◆ Task brief
The records below are to be transcribed exactly, with the pictures removed.

########################################

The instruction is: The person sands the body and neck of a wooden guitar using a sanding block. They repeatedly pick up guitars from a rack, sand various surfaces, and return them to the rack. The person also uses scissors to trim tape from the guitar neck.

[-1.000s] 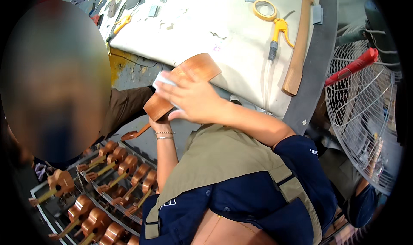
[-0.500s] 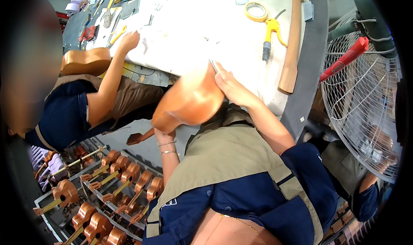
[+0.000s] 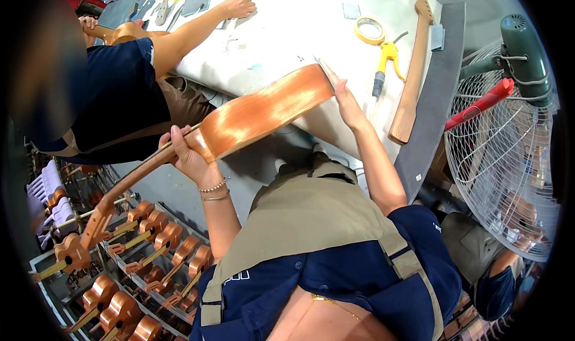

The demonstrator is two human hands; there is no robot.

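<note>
A small brown ukulele (image 3: 269,108) is tilted on its side in front of me, its neck slanting down to the left. My left hand (image 3: 190,156) is closed round the neck where it joins the body. At the body's far right end, my right hand (image 3: 348,104) lies with fingers stretched along a thin grey pad (image 3: 328,74), pressing it against the wood. Most of the pad is hidden by the hand and the ukulele, so its kind is hard to make out.
On the white table (image 3: 281,35) lie a roll of yellow tape (image 3: 369,30), a yellow air blow gun (image 3: 388,56) and a wooden neck (image 3: 413,71). A co-worker's arm (image 3: 197,38) reaches over from the left. Racked ukuleles (image 3: 154,224) stand lower left; a caged fan (image 3: 503,155) is right.
The ukulele has turned from its broad face to its side, and its neck has swung up into view at left. My left hand has risen with it. The co-worker's arm has reached further right.
</note>
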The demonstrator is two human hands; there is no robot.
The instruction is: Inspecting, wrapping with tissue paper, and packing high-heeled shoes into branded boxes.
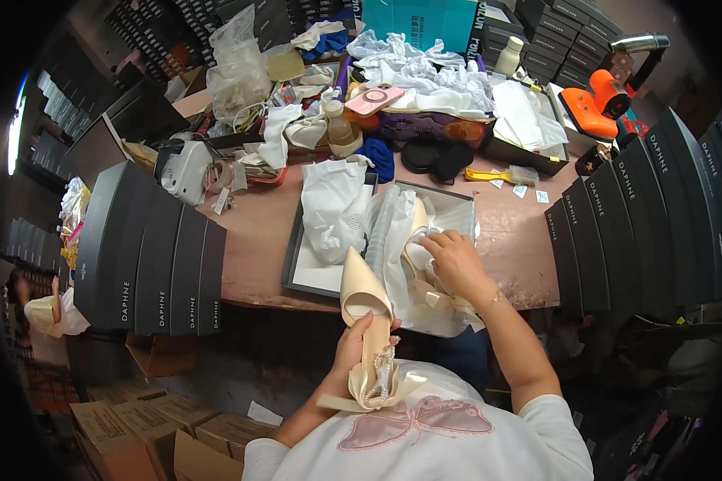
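Open shoe box (457, 200): second cream shoe (416, 232), tissue paper (393, 240); right hand (456, 260) pressing paper, grip loose. Left hand (351, 353) grip closed around cream pointed shoe (367, 309) past tabletop (257, 240) edge.

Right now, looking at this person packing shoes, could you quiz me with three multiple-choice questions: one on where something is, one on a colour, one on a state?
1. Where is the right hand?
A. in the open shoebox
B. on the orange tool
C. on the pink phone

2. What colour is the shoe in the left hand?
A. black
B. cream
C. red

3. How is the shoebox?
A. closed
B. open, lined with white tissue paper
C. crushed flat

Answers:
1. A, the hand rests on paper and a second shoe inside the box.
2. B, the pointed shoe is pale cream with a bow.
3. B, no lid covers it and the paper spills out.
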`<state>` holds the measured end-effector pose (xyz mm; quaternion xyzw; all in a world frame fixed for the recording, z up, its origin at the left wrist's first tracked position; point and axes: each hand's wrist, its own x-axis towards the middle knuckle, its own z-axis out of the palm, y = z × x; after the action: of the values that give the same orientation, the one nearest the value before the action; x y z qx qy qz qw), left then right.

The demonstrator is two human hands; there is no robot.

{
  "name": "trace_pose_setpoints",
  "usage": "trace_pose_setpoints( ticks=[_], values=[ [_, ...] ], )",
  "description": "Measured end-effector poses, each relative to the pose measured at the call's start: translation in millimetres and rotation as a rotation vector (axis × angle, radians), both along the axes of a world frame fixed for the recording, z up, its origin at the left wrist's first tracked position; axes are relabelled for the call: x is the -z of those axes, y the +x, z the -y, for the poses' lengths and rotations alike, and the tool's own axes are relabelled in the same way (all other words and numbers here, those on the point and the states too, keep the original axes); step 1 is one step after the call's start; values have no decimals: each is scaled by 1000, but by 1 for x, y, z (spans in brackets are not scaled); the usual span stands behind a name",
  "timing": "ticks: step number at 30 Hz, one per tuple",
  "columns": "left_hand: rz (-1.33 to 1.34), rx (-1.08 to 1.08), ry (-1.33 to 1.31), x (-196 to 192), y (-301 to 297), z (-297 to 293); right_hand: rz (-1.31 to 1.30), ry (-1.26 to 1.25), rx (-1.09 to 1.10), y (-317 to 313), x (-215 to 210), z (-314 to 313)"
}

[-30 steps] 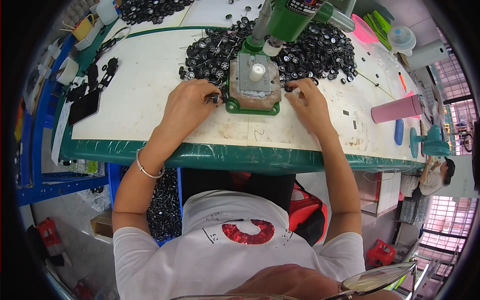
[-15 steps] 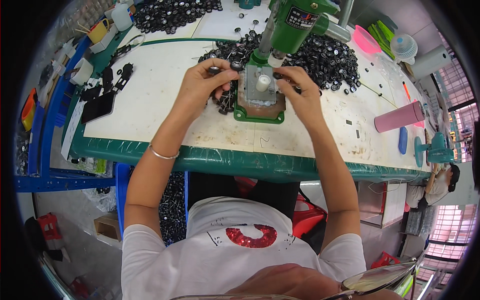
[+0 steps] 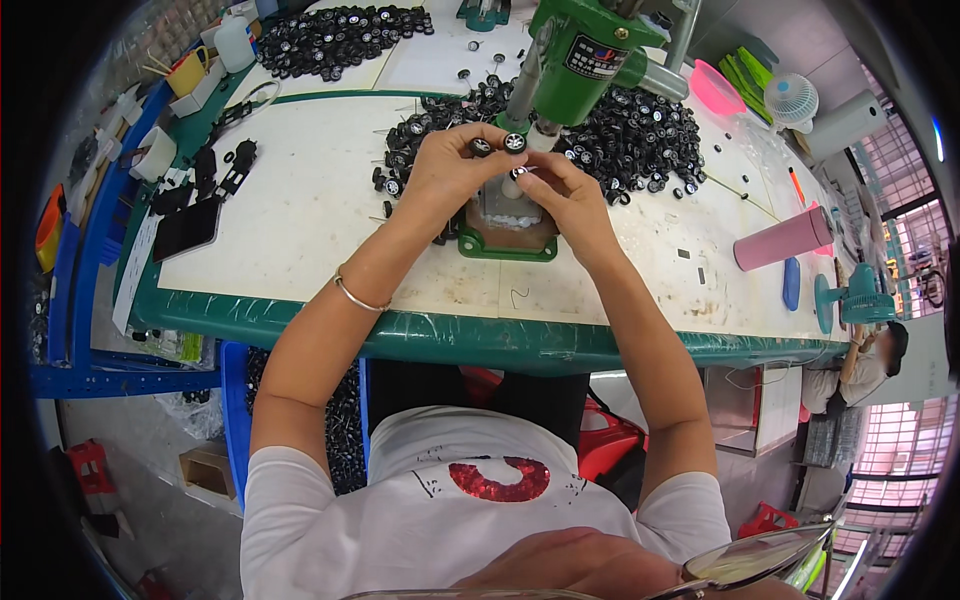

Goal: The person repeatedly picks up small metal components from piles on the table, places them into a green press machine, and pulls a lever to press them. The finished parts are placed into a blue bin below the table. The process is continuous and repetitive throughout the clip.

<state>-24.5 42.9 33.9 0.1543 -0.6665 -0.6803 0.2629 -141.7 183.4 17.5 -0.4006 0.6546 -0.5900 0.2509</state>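
Observation:
Over the base of a green bench press [image 3: 575, 85], my two hands meet. My left hand [image 3: 450, 170] is closed on small black toy wheels with silver hubs; one wheel [image 3: 515, 143] shows at its fingertips and another wheel [image 3: 481, 147] sits close beside it. My right hand [image 3: 568, 200] pinches a further small wheel [image 3: 518, 173], just below the left fingertips. Any axle between the wheels is too small to make out. The hands hide most of the press's grey plate and white fixture; its green foot [image 3: 508, 248] shows below them.
Loose black wheels [image 3: 640, 140] are heaped right of the press, and wheels with metal axles [image 3: 410, 150] lie left. Another pile [image 3: 340, 42] is at the far left. A pink tumbler [image 3: 783, 238], a small green fan [image 3: 858, 300] and a black phone [image 3: 187, 230] rest on the table.
My left hand has moved right and my right hand left, so they now meet over the press plate. A wheel now shows in the right fingers. The whole view has shifted slightly.

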Motion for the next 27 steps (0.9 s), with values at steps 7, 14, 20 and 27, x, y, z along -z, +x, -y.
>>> trace_pose_setpoints(
  ticks=[7,14,20,27],
  values=[
    [86,-1,-214,-5,0,0,-11,-123,177,-37,-30,-7],
    [13,56,-119,-7,-18,-7,68,-464,197,-103,-138,-3],
    [30,52,-132,-6,-12,-3,41,-489,316,-91,-244,58],
    [-34,31,-144,2,-15,-4,460,-597,-354,-192,-224,74]
  ],
)
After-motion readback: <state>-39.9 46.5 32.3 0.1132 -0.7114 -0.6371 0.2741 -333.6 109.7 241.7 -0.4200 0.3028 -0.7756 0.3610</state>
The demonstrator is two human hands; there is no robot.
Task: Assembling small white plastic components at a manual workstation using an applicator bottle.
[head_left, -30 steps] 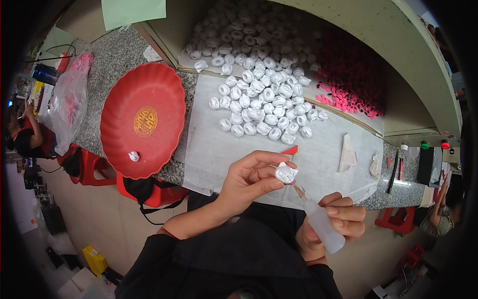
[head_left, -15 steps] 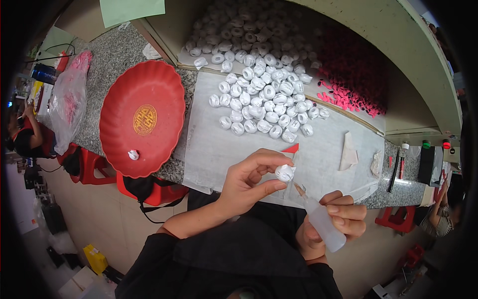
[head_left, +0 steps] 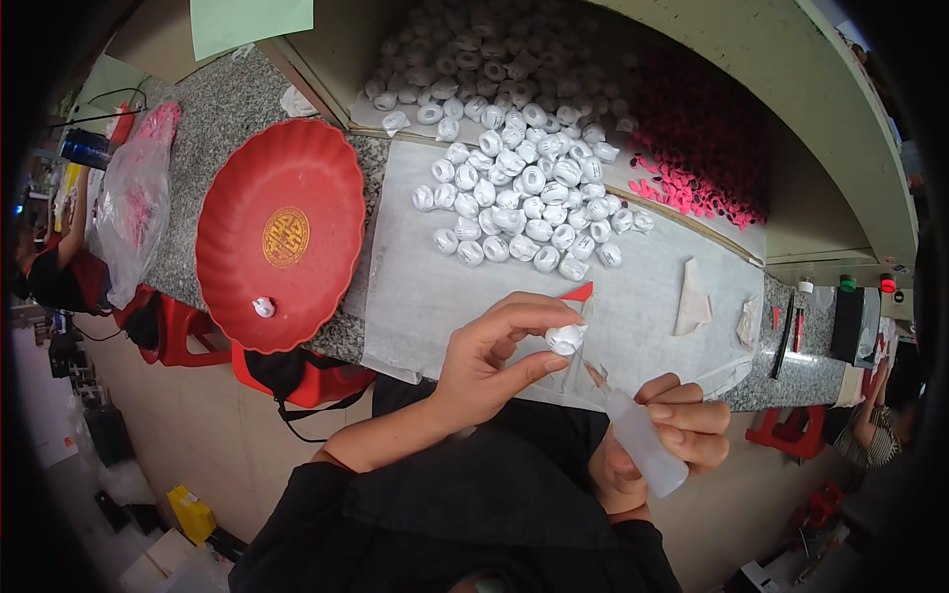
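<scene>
Between thumb and fingertips, my left hand (head_left: 494,348) pinches a small white rounded piece (head_left: 564,340) above the paper sheet. My right hand (head_left: 682,423) is wrapped round a translucent squeeze bottle (head_left: 645,445), tilted so that its narrow nozzle points up and left at the piece. The nozzle tip is near the piece; whether they touch I cannot tell. Beyond my hands lies a heap of similar white pieces (head_left: 534,188), some showing a round hollow. One more white piece (head_left: 263,307) sits in the red scalloped tray (head_left: 316,188) on the left.
White paper (head_left: 415,296) covers the speckled worktop (head_left: 232,89). Pink and black small parts (head_left: 692,193) lie in the shelf's right compartment. A crumpled cloth scrap (head_left: 693,301) rests on the right, near a black bar-shaped tool (head_left: 782,336). Red stools (head_left: 306,381) stand below; other people sit at both sides.
The white piece in my left hand has turned slightly between the fingers. My right hand and the bottle have barely moved. At the far left, another person's arm has risen toward a blue can.
</scene>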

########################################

◆ Response below
The instruction is: The person sands the body and neck of a wooden guitar using a sanding block. They repeatedly pick up guitars from a rack, sand various surfaces, and return them to the rack. The person also uses scissors to trim tape from the guitar neck.

[-1.000s] 
[-0.500s] 
[+0.000s] 

The demonstrator is two human hands; there is no robot.

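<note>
A small brown ukulele (image 3: 269,108) is tilted on its side in front of me, its neck slanting down to the left. My left hand (image 3: 190,156) is closed round the neck where it joins the body. At the body's far right end, my right hand (image 3: 348,104) lies with fingers stretched along a thin grey pad (image 3: 328,74), pressing it against the wood. Most of the pad is hidden by the hand and the ukulele, so its kind is hard to make out.
On the white table (image 3: 281,35) lie a roll of yellow tape (image 3: 369,30), a yellow air blow gun (image 3: 388,56) and a wooden neck (image 3: 413,71). A co-worker's arm (image 3: 197,38) reaches over from the left. Racked ukuleles (image 3: 154,224) stand lower left; a caged fan (image 3: 503,155) is right.
The ukulele has turned from its broad face to its side, and its neck has swung up into view at left. My left hand has risen with it. The co-worker's arm has reached further right.
</note>
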The demonstrator is two human hands; there is no robot.
The instruction is: Inspecting, wrapping with tissue paper, and packing high-heeled shoes into branded boxes.
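Open shoe box (457, 200): second cream shoe (416, 232), tissue paper (393, 240); right hand (456, 260) pressing paper, grip loose. Left hand (351, 353) grip closed around cream pointed shoe (367, 309) past tabletop (257, 240) edge.

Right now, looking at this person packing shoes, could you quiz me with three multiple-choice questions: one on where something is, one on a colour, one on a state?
1. Where is the right hand?
A. in the open shoebox
B. on the orange tool
C. on the pink phone

2. What colour is the shoe in the left hand?
A. black
B. cream
C. red

3. How is the shoebox?
A. closed
B. open, lined with white tissue paper
C. crushed flat

Answers:
1. A, the hand rests on paper and a second shoe inside the box.
2. B, the pointed shoe is pale cream with a bow.
3. B, no lid covers it and the paper spills out.
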`<state>` holds the measured end-effector pose (xyz mm; quaternion xyzw; all in a world frame fixed for the recording, z up, its origin at the left wrist's first tracked position; point and axes: each hand's wrist, its own x-axis towards the middle knuckle, its own z-axis out of the palm, y = z × x; after the action: of the values that give the same orientation, the one nearest the value before the action; x y z qx qy qz qw), left then right.

The demonstrator is two human hands; there is no robot.

{
  "name": "trace_pose_setpoints",
  "usage": "trace_pose_setpoints( ticks=[_], values=[ [_, ...] ], )",
  "description": "Measured end-effector poses, each relative to the pose measured at the call's start: translation in millimetres and rotation as a rotation vector (axis × angle, radians), both along the axes of a world frame fixed for the recording, z up, its origin at the left wrist's first tracked position; axes are relabelled for the call: x is the -z of those axes, y the +x, z the -y, for the poses' lengths and rotations alike, and the tool's own axes are relabelled in the same way (all other words and numbers here, those on the point and the states too, keep the original axes); step 1 is one step after the call's start; values have no decimals: each is scaled by 1000, but by 1 for x, y, z (spans in brackets are not scaled); the usual span stands behind a name",
  "timing": "ticks: step number at 30 Hz, one per tuple",
  "columns": "left_hand: rz (-1.33 to 1.34), rx (-1.08 to 1.08), ry (-1.33 to 1.31), x (-196 to 192), y (-301 to 297), z (-297 to 293); right_hand: rz (-1.31 to 1.30), ry (-1.26 to 1.25), rx (-1.09 to 1.10), y (-317 to 313), x (-215 to 210), z (-314 to 313)"
}

[-30 steps] 
[-15 steps] 
[+0 steps] 

Goal: The person repeatedly picks up small metal components from piles on the table, places them into a green press machine, and pulls a lever to press them. The finished parts are placed into a blue bin below the table. The process is continuous and repetitive throughout the clip.

<state>-24.5 42.9 33.9 0.1543 -0.6665 -0.6803 0.2629 -141.7 183.4 17.5 -0.4006 0.6546 -0.5900 0.2509</state>
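Observation:
Over the base of a green bench press [image 3: 575, 85], my two hands meet. My left hand [image 3: 450, 170] is closed on small black toy wheels with silver hubs; one wheel [image 3: 515, 143] shows at its fingertips and another wheel [image 3: 481, 147] sits close beside it. My right hand [image 3: 568, 200] pinches a further small wheel [image 3: 518, 173], just below the left fingertips. Any axle between the wheels is too small to make out. The hands hide most of the press's grey plate and white fixture; its green foot [image 3: 508, 248] shows below them.
Loose black wheels [image 3: 640, 140] are heaped right of the press, and wheels with metal axles [image 3: 410, 150] lie left. Another pile [image 3: 340, 42] is at the far left. A pink tumbler [image 3: 783, 238], a small green fan [image 3: 858, 300] and a black phone [image 3: 187, 230] rest on the table.
My left hand has moved right and my right hand left, so they now meet over the press plate. A wheel now shows in the right fingers. The whole view has shifted slightly.
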
Motion for the next 27 steps (0.9 s), with values at steps 7, 14, 20 and 27, x, y, z along -z, +x, -y.
>>> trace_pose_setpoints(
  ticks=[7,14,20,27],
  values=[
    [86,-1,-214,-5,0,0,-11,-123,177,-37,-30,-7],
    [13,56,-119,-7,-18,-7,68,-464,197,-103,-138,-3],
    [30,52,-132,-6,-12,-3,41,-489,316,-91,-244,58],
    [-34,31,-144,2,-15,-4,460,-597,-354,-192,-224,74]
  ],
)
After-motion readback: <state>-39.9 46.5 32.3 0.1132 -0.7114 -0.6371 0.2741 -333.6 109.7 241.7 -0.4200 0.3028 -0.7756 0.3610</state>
The demonstrator is two human hands; there is no robot.
Task: Assembling small white plastic components at a manual workstation using an applicator bottle.
[head_left, -30 steps] 
[head_left, -15 steps] 
[head_left, +0 steps] 
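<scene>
Between thumb and fingertips, my left hand (head_left: 494,348) pinches a small white rounded piece (head_left: 564,340) above the paper sheet. My right hand (head_left: 682,423) is wrapped round a translucent squeeze bottle (head_left: 645,445), tilted so that its narrow nozzle points up and left at the piece. The nozzle tip is near the piece; whether they touch I cannot tell. Beyond my hands lies a heap of similar white pieces (head_left: 534,188), some showing a round hollow. One more white piece (head_left: 263,307) sits in the red scalloped tray (head_left: 316,188) on the left.
White paper (head_left: 415,296) covers the speckled worktop (head_left: 232,89). Pink and black small parts (head_left: 692,193) lie in the shelf's right compartment. A crumpled cloth scrap (head_left: 693,301) rests on the right, near a black bar-shaped tool (head_left: 782,336). Red stools (head_left: 306,381) stand below; other people sit at both sides.
The white piece in my left hand has turned slightly between the fingers. My right hand and the bottle have barely moved. At the far left, another person's arm has risen toward a blue can.
</scene>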

This completes the exercise.